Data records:
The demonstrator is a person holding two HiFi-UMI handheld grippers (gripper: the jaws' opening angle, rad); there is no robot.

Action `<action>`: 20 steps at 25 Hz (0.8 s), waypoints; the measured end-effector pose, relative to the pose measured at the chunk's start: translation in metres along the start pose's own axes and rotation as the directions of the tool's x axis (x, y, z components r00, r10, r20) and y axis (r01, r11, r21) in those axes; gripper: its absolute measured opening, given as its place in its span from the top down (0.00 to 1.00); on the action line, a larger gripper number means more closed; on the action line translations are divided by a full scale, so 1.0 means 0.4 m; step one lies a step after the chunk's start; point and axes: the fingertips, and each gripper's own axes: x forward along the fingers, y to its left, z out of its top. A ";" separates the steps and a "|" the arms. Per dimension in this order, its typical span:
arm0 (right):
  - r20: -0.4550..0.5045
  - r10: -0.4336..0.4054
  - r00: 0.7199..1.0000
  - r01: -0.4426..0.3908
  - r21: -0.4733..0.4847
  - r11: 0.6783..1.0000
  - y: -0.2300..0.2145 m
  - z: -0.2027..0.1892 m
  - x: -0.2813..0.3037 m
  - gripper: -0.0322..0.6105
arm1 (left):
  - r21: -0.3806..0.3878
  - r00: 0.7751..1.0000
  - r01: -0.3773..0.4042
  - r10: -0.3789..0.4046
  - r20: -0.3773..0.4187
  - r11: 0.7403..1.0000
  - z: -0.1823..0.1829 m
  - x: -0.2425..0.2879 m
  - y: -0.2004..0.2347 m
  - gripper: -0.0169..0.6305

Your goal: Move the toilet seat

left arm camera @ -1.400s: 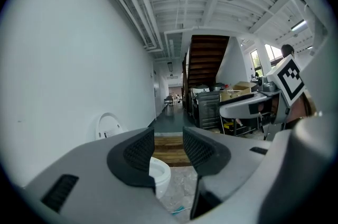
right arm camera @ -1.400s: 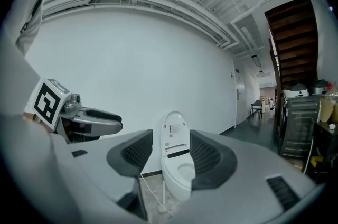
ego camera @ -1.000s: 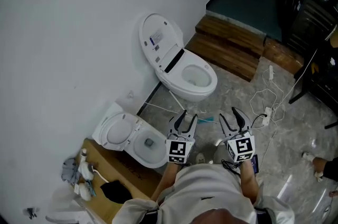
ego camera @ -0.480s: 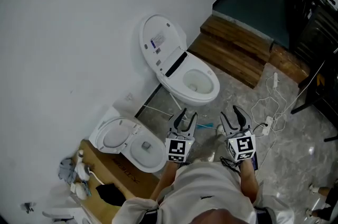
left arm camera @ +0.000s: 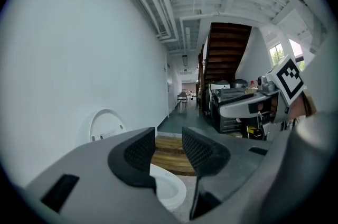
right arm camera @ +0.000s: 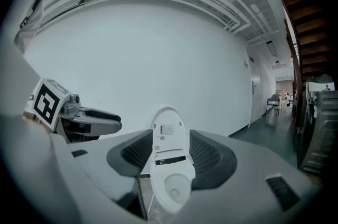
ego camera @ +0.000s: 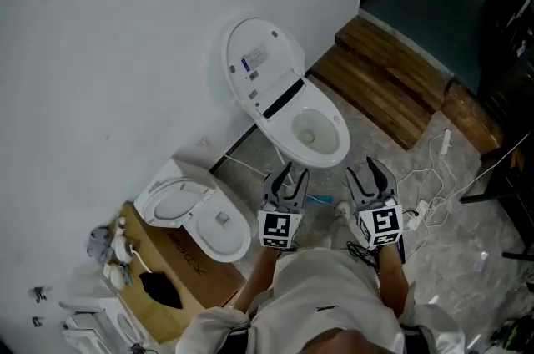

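The left tool (ego camera: 294, 175) and right tool (ego camera: 364, 174) are closed and empty; if pushed so, the raised toilet seat (ego camera: 260, 60) may be dropped and slammed onto the bowl (ego camera: 315, 134).

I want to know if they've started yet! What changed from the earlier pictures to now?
The person walked closer to the toilet, bringing the left gripper and right gripper nearer to it. Nothing was grabbed or let go. The lid stays up, and the other toilet hasn't moved.
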 end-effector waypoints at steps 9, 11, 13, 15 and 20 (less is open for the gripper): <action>-0.026 0.088 0.996 -0.087 0.024 0.996 -0.191 -0.010 0.106 0.59 | -0.013 0.994 -0.101 0.100 -0.037 0.995 0.026 0.173 -0.017 0.70; -0.034 0.099 0.995 -0.098 0.029 0.995 -0.224 -0.018 0.129 0.59 | -0.021 0.992 -0.117 0.116 -0.043 0.993 0.024 0.206 -0.017 0.71; -0.042 0.107 0.993 -0.105 0.036 0.994 -0.253 -0.027 0.144 0.59 | -0.040 0.991 -0.130 0.128 -0.046 0.991 0.022 0.234 -0.021 0.71; -0.053 0.110 0.992 -0.108 0.043 0.993 -0.280 -0.039 0.160 0.59 | -0.062 0.989 -0.141 0.138 -0.050 0.988 0.015 0.261 -0.023 0.71; -0.094 0.124 0.988 -0.117 0.069 0.991 -0.319 -0.088 0.214 0.59 | -0.102 0.981 -0.183 0.174 -0.090 0.978 -0.045 0.311 0.003 0.71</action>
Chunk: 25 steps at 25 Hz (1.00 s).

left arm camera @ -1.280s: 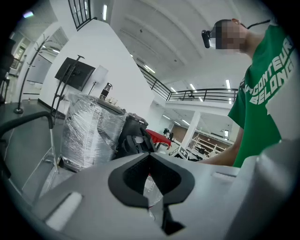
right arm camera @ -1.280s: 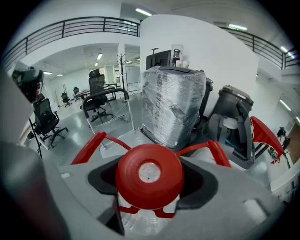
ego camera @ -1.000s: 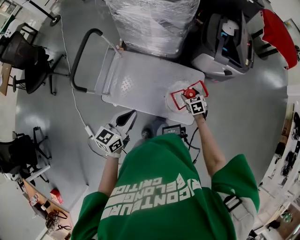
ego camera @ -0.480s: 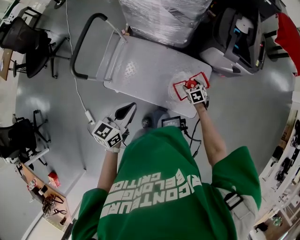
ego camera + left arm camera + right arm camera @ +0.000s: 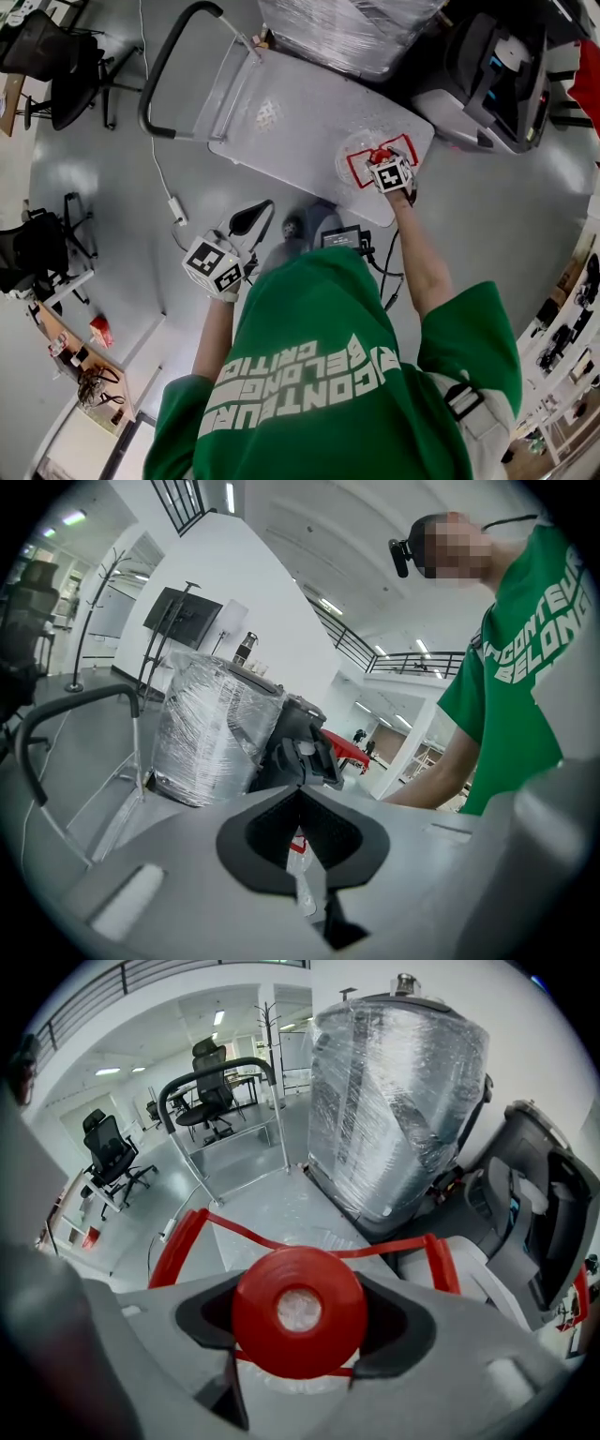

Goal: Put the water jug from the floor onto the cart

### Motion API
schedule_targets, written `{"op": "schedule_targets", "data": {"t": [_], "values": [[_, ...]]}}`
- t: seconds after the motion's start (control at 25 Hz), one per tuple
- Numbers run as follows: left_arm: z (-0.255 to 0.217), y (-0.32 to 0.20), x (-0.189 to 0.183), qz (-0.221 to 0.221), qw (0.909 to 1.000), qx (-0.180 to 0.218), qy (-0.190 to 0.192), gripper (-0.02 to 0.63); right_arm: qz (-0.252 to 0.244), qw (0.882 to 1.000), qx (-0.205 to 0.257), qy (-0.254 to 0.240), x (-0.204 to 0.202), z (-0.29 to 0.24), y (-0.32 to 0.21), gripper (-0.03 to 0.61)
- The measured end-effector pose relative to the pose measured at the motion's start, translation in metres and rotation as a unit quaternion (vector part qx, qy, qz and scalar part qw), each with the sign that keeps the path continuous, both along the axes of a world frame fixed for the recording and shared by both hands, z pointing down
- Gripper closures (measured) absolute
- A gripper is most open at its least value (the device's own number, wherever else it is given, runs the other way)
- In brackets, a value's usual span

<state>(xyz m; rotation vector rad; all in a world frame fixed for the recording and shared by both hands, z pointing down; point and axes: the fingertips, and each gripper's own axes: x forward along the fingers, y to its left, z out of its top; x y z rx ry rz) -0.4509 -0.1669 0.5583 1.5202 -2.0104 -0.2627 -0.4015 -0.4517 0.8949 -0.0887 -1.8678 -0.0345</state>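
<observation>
The water jug (image 5: 361, 159) is clear plastic with a red carry frame and a red cap (image 5: 298, 1309). It stands at the near right corner of the grey cart deck (image 5: 281, 122). My right gripper (image 5: 380, 161) is straight above it, shut on the red cap, with a jaw on each side of the cap in the right gripper view (image 5: 298, 1314). My left gripper (image 5: 246, 223) hangs over the floor near the cart's front edge, jaws together and nothing held. In the left gripper view (image 5: 302, 794) a sliver of the jug (image 5: 298, 860) shows behind the jaws.
The cart's black push handle (image 5: 159, 75) is at its left end. A film-wrapped load (image 5: 347, 28) stands behind the cart, with a grey machine (image 5: 497, 84) to its right. A white cable and adapter (image 5: 176, 208) and a black box (image 5: 342, 239) lie on the floor. Office chairs (image 5: 56, 66) are far left.
The head view has drifted, so the cart and jug sit slightly higher in frame. My right gripper stays on the cap at the same cart corner. The left gripper has barely moved.
</observation>
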Motion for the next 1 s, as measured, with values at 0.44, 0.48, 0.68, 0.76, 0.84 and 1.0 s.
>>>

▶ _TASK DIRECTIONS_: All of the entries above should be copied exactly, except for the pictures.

▶ _ANSWER TO THIS PROBLEM_:
The demonstrator is a person holding two HiFi-UMI handheld grippers (gripper: the jaws' opening angle, rad); there is no robot.

Action `<action>`: 20 steps at 25 Hz (0.8 s), waypoints; the measured end-effector pose, relative to the pose measured at the chunk's start: translation in metres along the start pose's own axes and rotation as the directions of the tool's x axis (x, y, z components r00, r10, r20) and y axis (r01, r11, r21) in those axes; gripper: its absolute measured opening, given as its place in its span from the top down (0.00 to 1.00); on the action line, a larger gripper number means more closed; on the action line translations are divided by a full scale, so 1.0 means 0.4 m; step one lies a step after the chunk's start; point and axes: the fingertips, and each gripper's own axes: x forward along the fingers, y to its left, z out of its top. A ";" separates the steps and a "|" the arms. Per dimension in this order, its typical span:
arm0 (right):
  - r20: -0.4550..0.5045
  - r10: -0.4336..0.4054
  - r00: 0.7199..1.0000
  - r01: -0.4426..0.3908
  - r21: -0.4733..0.4847
  - r11: 0.6783..1.0000
  - y: -0.2300..0.2145 m
  - z: -0.2027..0.1892 m
  - x: -0.2813..0.3037 m
  - gripper: -0.0322..0.6105
arm1 (left):
  - r21: -0.3806..0.3878
  - r00: 0.7751..1.0000
  - r01: -0.3773..0.4042
  - r10: -0.3789..0.4046
  - r20: -0.3773..0.4187
  - r11: 0.7403..1.0000
  - z: -0.1823..0.1829 m
  - x: -0.2425..0.2879 m
  - y: -0.2004..0.2347 m
  - gripper: -0.0169..0.6305

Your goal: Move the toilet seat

left arm camera @ -1.400s: 
right arm camera @ -1.400s: 
ego camera @ -1.000s: 
ego camera @ -0.480s: 
left arm camera @ +0.000s: 
right arm camera @ +0.000s: 
ego camera @ +0.000s: 

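The left tool (ego camera: 294, 175) and right tool (ego camera: 364, 174) are closed and empty; if pushed so, the raised toilet seat (ego camera: 260, 60) may be dropped and slammed onto the bowl (ego camera: 315, 134).

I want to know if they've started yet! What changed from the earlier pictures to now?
The person walked closer to the toilet, bringing the left gripper and right gripper nearer to it. Nothing was grabbed or let go. The lid stays up, and the other toilet hasn't moved.
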 end-effector waypoints at steps 9, 11, 13, 15 and 20 (less is open for the gripper): <action>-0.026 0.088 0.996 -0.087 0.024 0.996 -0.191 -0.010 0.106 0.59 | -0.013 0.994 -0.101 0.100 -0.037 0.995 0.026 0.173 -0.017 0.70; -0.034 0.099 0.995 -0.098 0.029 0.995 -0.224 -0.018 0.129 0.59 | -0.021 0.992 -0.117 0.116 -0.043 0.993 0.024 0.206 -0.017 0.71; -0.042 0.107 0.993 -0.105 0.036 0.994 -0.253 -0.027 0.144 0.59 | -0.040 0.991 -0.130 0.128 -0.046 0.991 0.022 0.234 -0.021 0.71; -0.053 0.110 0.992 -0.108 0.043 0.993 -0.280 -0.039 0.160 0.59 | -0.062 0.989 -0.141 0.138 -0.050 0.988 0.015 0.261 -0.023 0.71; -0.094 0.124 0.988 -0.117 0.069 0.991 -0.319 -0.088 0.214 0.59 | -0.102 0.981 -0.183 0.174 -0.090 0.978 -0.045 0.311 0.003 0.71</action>
Chunk: 25 steps at 25 Hz (1.00 s).

left arm camera @ -1.280s: 
right arm camera @ -1.280s: 
ego camera @ -1.000s: 
ego camera @ -0.480s: 
ego camera + left arm camera + right arm camera @ +0.000s: 

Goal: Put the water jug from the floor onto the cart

### Motion API
schedule_targets, written `{"op": "schedule_targets", "data": {"t": [_], "values": [[_, ...]]}}`
- t: seconds after the motion's start (control at 25 Hz), one per tuple
- Numbers run as follows: left_arm: z (-0.255 to 0.217), y (-0.32 to 0.20), x (-0.189 to 0.183), qz (-0.221 to 0.221), qw (0.909 to 1.000), qx (-0.180 to 0.218), qy (-0.190 to 0.192), gripper (-0.02 to 0.63); right_arm: qz (-0.252 to 0.244), qw (0.882 to 1.000), qx (-0.205 to 0.257), qy (-0.254 to 0.240), x (-0.204 to 0.202), z (-0.29 to 0.24), y (-0.32 to 0.21), gripper (-0.03 to 0.61)
- The measured end-effector pose relative to the pose measured at the motion's start, translation in metres and rotation as a unit quaternion (vector part qx, qy, qz and scalar part qw), each with the sign that keeps the path continuous, both along the axes of a world frame fixed for the recording and shared by both hands, z pointing down
- Gripper closures (measured) absolute
- A gripper is most open at its least value (the device's own number, wherever else it is given, runs the other way)
- In brackets, a value's usual span

<state>(xyz m; rotation vector rad; all in a world frame fixed for the recording and shared by both hands, z pointing down; point and axes: the fingertips, and each gripper's own axes: x forward along the fingers, y to its left, z out of its top; x y z rx ry rz) -0.4509 -0.1669 0.5583 1.5202 -2.0104 -0.2627 -0.4015 -0.4517 0.8949 -0.0887 -1.8678 -0.0345</state>
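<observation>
The water jug (image 5: 361, 159) is clear plastic with a red carry frame and a red cap (image 5: 298, 1309). It stands at the near right corner of the grey cart deck (image 5: 281, 122). My right gripper (image 5: 380, 161) is straight above it, shut on the red cap, with a jaw on each side of the cap in the right gripper view (image 5: 298, 1314). My left gripper (image 5: 246, 223) hangs over the floor near the cart's front edge, jaws together and nothing held. In the left gripper view (image 5: 302, 794) a sliver of the jug (image 5: 298, 860) shows behind the jaws.
The cart's black push handle (image 5: 159, 75) is at its left end. A film-wrapped load (image 5: 347, 28) stands behind the cart, with a grey machine (image 5: 497, 84) to its right. A white cable and adapter (image 5: 176, 208) and a black box (image 5: 342, 239) lie on the floor. Office chairs (image 5: 56, 66) are far left.
The head view has drifted, so the cart and jug sit slightly higher in frame. My right gripper stays on the cap at the same cart corner. The left gripper has barely moved.
</observation>
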Motion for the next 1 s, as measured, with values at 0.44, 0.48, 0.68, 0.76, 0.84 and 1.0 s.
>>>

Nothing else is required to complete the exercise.